• PROBLEM TO SOLVE: How many lines of the listing contain the string "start"? Only the number is wanted.

· · · · · · ·

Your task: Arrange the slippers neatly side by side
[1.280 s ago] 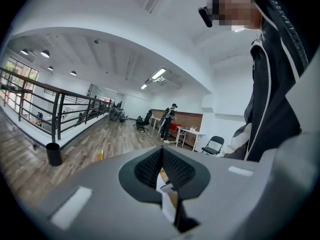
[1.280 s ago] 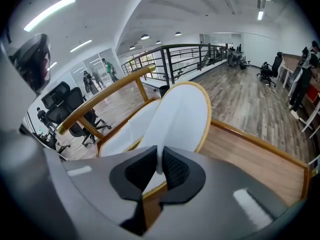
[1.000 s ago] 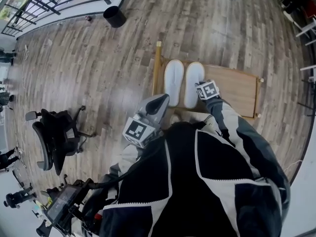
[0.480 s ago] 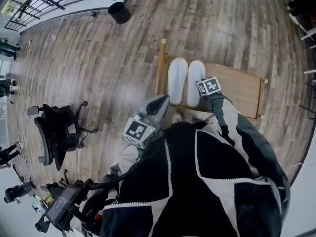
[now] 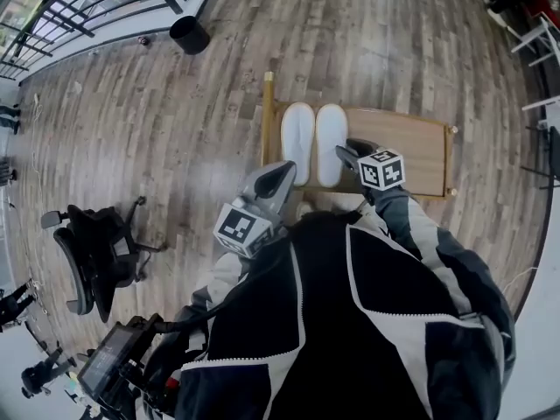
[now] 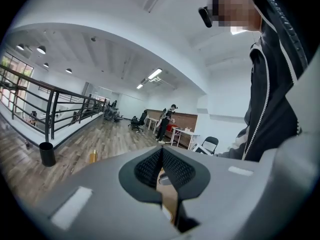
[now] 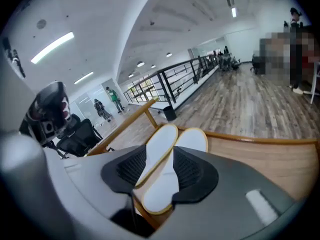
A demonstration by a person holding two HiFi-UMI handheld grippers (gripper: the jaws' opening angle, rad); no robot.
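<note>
Two white slippers lie side by side, toes away from me, on a low wooden platform (image 5: 411, 147): the left slipper (image 5: 297, 138) and the right slipper (image 5: 331, 140). My right gripper (image 5: 347, 152) hovers above the right slipper's heel; its jaws have just been opening and stand open with nothing between them. In the right gripper view the left slipper (image 7: 159, 143) and right slipper (image 7: 194, 140) show below the right gripper (image 7: 160, 173). My left gripper (image 5: 282, 175) is shut and empty, near the left slipper's heel. In the left gripper view the left gripper (image 6: 161, 159) points out level into the room.
The platform has a raised wooden rail (image 5: 268, 116) along its left edge. A black bin (image 5: 188, 33) stands on the plank floor at the far left by a railing (image 5: 79, 7). A black office chair (image 5: 87, 252) is at my left; white chairs (image 5: 542, 42) at the right.
My right gripper has risen off the right slipper's heel and its jaws have parted. The left gripper has stayed where it was. Both slippers lie as before.
</note>
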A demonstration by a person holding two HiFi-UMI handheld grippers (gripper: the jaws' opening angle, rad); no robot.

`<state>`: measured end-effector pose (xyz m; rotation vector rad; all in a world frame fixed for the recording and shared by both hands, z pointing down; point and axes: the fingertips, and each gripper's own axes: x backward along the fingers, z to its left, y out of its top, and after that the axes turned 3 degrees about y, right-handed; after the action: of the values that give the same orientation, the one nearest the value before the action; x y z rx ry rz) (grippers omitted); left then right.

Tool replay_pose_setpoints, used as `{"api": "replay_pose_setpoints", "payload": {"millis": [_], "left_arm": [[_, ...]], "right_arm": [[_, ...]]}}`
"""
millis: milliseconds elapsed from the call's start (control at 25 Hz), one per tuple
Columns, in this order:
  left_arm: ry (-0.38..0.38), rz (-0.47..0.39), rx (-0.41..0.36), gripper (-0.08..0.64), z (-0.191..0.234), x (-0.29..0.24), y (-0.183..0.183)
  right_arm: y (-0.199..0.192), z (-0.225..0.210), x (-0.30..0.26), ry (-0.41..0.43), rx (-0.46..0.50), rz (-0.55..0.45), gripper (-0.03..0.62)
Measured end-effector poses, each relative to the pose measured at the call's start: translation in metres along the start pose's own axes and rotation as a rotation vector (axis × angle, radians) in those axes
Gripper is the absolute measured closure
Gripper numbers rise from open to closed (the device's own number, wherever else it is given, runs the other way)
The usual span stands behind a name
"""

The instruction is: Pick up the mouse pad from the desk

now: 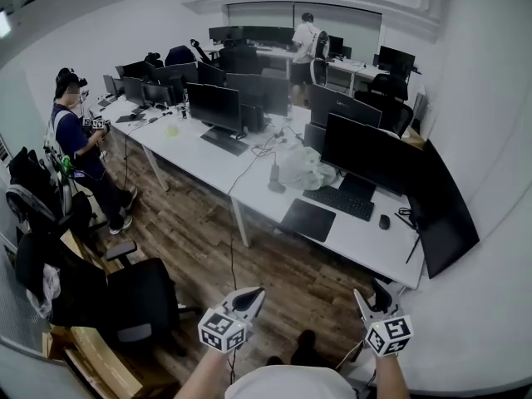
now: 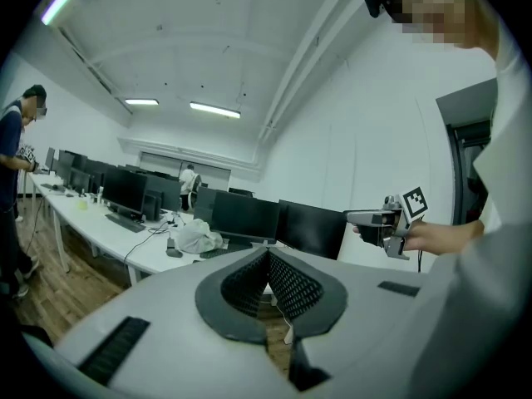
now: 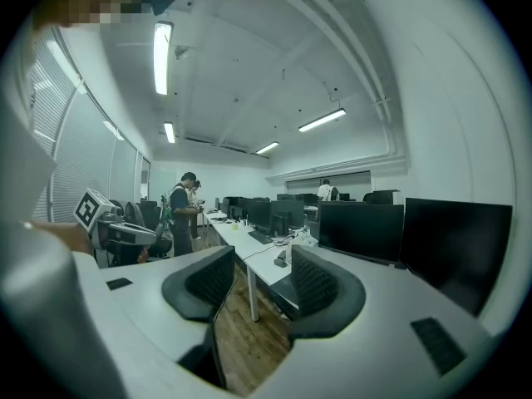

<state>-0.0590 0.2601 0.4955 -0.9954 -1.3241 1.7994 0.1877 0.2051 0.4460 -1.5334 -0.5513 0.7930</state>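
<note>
On the counter (image 1: 366, 241), the pad (image 1: 308, 219) is lying flat beside the keyboard (image 1: 339, 201). The left claw (image 1: 247, 300) is hanging clenched and empty, the right claw (image 1: 368, 299) released, both well short; coming in low at the pad's near edge is looking wisest.

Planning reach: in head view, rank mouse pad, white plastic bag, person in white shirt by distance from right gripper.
From the right gripper:
1. mouse pad, at the desk front edge.
2. white plastic bag, mid-desk, behind it.
3. person in white shirt, far back.
</note>
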Motion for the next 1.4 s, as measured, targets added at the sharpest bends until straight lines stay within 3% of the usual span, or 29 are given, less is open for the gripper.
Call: {"api": "replay_pose_setpoints", "payload": {"millis": [800,1400], "left_arm": [[0.012,0.053,0.031,0.543,0.052,-0.127,0.012],[0.083,0.099,0.065,0.543,0.088,-0.23,0.022]], "right_arm": [[-0.017,-0.1,-0.106,0.026,-0.043,0.059,0.36],[-0.028,-0.185,-0.199,0.121,-0.046,0.105,0.36]]}}
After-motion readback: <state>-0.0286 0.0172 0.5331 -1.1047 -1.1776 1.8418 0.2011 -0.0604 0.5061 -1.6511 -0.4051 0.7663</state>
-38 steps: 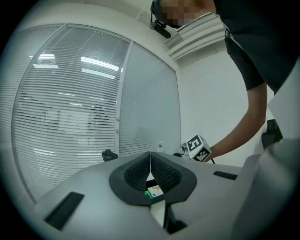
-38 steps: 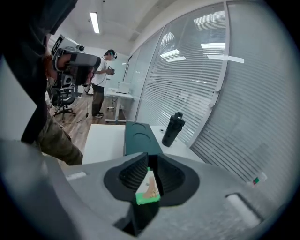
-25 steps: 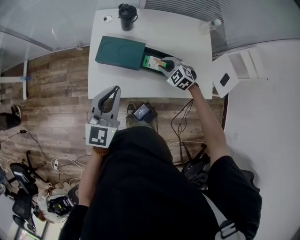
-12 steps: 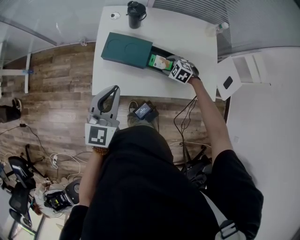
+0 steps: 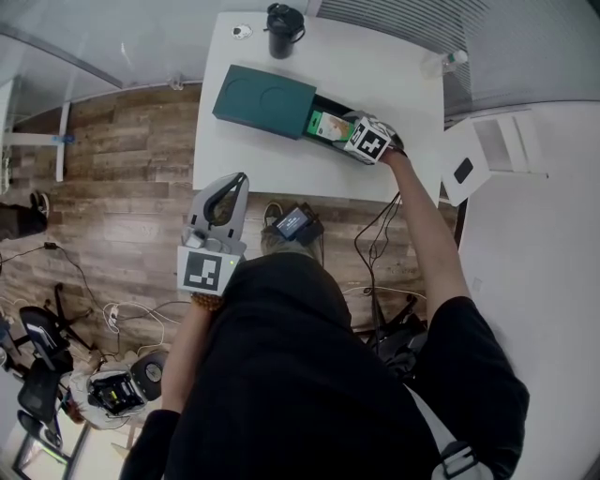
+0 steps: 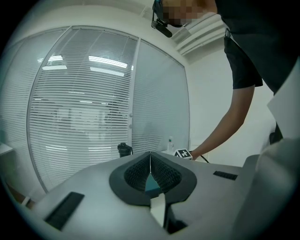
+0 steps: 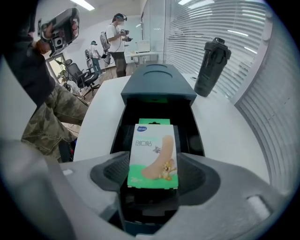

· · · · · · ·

• EXPECTED ANSWER: 2